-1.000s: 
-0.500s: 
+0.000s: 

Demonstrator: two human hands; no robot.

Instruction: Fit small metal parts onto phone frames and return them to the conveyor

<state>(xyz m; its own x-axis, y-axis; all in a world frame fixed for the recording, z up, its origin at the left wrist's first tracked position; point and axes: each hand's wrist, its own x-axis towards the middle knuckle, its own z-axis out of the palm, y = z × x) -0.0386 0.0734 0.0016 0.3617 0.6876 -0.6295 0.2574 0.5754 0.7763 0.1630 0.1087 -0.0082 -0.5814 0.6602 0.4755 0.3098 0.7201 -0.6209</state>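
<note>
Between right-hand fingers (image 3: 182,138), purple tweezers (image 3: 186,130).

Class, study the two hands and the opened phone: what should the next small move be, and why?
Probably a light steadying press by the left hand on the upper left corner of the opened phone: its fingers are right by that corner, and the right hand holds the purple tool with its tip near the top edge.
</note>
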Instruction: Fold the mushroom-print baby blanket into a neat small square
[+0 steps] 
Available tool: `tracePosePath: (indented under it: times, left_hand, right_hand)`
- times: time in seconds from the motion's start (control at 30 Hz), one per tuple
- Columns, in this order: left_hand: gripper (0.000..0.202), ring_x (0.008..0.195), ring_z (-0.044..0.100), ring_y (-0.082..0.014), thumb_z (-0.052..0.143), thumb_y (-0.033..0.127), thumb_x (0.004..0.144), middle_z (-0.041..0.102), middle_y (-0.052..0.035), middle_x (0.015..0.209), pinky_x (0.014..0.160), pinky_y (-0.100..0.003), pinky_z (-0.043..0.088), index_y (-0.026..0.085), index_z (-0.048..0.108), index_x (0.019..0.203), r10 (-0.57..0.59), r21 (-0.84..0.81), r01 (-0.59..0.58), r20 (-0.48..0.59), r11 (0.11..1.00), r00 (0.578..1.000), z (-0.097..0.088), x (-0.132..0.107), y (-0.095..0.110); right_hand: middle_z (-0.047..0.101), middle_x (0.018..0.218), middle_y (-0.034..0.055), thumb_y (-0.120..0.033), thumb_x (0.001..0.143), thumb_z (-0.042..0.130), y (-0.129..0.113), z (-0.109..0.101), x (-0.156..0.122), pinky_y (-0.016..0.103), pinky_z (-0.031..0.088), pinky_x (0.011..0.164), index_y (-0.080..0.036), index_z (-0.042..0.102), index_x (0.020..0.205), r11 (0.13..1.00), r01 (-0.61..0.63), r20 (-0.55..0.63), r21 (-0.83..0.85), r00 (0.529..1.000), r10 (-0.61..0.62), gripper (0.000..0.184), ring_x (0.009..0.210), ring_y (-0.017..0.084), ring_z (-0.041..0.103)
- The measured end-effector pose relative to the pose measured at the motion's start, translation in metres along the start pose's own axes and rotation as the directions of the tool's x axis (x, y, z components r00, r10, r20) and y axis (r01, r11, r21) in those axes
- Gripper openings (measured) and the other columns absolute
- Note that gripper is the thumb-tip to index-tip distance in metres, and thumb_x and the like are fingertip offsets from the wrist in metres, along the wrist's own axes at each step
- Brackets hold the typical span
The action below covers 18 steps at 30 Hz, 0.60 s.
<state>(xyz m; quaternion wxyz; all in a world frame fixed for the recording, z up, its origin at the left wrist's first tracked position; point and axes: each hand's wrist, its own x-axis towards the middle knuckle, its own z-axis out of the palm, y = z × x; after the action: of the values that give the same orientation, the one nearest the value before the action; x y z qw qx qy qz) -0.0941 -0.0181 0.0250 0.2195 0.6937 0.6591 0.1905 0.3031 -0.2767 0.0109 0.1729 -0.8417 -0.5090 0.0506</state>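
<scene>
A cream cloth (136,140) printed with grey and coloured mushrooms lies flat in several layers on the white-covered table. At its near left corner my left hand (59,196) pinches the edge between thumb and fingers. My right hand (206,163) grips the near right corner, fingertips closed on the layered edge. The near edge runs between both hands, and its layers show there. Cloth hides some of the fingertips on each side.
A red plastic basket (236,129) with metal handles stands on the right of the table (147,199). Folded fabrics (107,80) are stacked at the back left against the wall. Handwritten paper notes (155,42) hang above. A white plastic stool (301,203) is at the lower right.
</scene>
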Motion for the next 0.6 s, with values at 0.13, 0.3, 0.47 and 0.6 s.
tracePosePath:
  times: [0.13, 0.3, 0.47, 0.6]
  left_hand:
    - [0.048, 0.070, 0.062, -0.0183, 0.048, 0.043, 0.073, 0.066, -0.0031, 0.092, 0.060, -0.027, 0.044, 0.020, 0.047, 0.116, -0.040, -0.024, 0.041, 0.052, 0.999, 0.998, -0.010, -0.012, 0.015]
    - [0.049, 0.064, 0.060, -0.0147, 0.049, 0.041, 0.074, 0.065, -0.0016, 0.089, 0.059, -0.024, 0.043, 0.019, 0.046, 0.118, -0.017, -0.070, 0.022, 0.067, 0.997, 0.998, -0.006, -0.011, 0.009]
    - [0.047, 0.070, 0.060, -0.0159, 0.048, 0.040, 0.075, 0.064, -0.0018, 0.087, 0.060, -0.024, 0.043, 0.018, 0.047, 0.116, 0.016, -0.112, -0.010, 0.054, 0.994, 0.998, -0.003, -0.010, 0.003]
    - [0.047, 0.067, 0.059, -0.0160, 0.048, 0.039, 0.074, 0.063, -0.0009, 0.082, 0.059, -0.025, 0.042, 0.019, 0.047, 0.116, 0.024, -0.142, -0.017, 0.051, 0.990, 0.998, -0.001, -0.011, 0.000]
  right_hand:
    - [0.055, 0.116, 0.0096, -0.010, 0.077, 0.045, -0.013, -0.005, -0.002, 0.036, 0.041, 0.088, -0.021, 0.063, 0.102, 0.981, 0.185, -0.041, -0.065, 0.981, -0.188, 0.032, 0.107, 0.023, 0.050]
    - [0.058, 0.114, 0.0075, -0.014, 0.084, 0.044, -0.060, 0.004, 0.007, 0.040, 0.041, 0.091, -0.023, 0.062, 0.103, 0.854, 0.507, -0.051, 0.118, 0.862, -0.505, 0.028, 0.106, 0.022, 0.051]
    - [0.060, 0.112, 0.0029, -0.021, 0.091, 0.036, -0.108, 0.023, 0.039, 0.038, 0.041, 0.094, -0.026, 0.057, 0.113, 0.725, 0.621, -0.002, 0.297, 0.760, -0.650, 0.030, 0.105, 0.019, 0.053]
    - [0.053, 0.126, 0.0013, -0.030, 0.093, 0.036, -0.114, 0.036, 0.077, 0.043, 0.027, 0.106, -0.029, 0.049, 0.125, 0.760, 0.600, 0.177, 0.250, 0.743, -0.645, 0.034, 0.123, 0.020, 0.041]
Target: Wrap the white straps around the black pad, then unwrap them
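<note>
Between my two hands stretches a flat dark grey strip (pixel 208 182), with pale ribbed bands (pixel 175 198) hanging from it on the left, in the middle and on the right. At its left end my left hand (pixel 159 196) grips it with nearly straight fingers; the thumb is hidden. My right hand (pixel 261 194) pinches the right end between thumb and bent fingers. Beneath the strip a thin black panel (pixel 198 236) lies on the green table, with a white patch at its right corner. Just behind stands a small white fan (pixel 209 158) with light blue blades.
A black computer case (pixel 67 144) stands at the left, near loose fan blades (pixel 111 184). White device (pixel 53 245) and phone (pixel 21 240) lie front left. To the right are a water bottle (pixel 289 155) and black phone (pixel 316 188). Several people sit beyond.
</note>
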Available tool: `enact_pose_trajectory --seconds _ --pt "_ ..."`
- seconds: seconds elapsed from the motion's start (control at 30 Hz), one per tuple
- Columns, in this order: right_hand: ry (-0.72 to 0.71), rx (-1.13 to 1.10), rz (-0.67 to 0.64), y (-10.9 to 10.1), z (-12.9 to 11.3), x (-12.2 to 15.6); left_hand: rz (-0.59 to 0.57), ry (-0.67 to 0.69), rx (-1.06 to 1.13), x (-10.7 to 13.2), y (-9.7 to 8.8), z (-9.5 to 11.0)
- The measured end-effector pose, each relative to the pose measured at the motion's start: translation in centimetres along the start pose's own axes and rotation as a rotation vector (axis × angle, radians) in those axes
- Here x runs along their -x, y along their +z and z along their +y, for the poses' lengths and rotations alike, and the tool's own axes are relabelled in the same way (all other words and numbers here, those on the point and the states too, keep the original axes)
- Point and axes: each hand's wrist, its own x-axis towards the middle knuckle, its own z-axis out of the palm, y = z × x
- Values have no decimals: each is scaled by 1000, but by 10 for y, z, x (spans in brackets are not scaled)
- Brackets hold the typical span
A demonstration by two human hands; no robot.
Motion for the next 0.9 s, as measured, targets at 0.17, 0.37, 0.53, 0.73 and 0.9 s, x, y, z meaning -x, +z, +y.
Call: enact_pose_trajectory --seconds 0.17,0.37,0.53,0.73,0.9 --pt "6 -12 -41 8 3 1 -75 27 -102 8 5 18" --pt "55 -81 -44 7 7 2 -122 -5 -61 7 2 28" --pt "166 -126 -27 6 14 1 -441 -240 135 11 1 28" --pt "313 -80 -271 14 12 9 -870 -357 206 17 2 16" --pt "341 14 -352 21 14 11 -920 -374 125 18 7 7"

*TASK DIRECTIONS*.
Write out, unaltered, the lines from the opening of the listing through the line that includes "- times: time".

*RESULT OF THE EXERCISE*.
-1.000s: 
-0.500s: 
+0.000s: 

Demonstrator: two human hands; no robot.

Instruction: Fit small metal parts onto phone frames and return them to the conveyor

<state>(xyz m; its own x-axis, y-axis; all in a world frame fixed for the recording, z up, its origin at the left wrist's first tracked position; point and axes: each hand's wrist, its own x-axis towards the middle knuckle, its own z-axis out of the palm, y = z × x) -0.0386 0.0734 0.0016 0.3617 0.6876 -0.6295 0.2574 0.5754 0.7763 0.1630 0.1087 -0.0082 -0.5814 0.6602 0.4755 0.3098 0.7201 -0.6209</state>
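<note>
Between right-hand fingers (image 3: 182,138), purple tweezers (image 3: 186,130).

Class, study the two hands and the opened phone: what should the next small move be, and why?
Probably a light steadying press by the left hand on the upper left corner of the opened phone: its fingers are right by that corner, and the right hand holds the purple tool with its tip near the top edge.
</note>
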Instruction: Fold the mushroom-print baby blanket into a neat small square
[+0 steps] 
Available tool: `tracePosePath: (indented under it: times, left_hand, right_hand)`
- times: time in seconds from the motion's start (control at 30 Hz), one per tuple

This exercise requires no further work.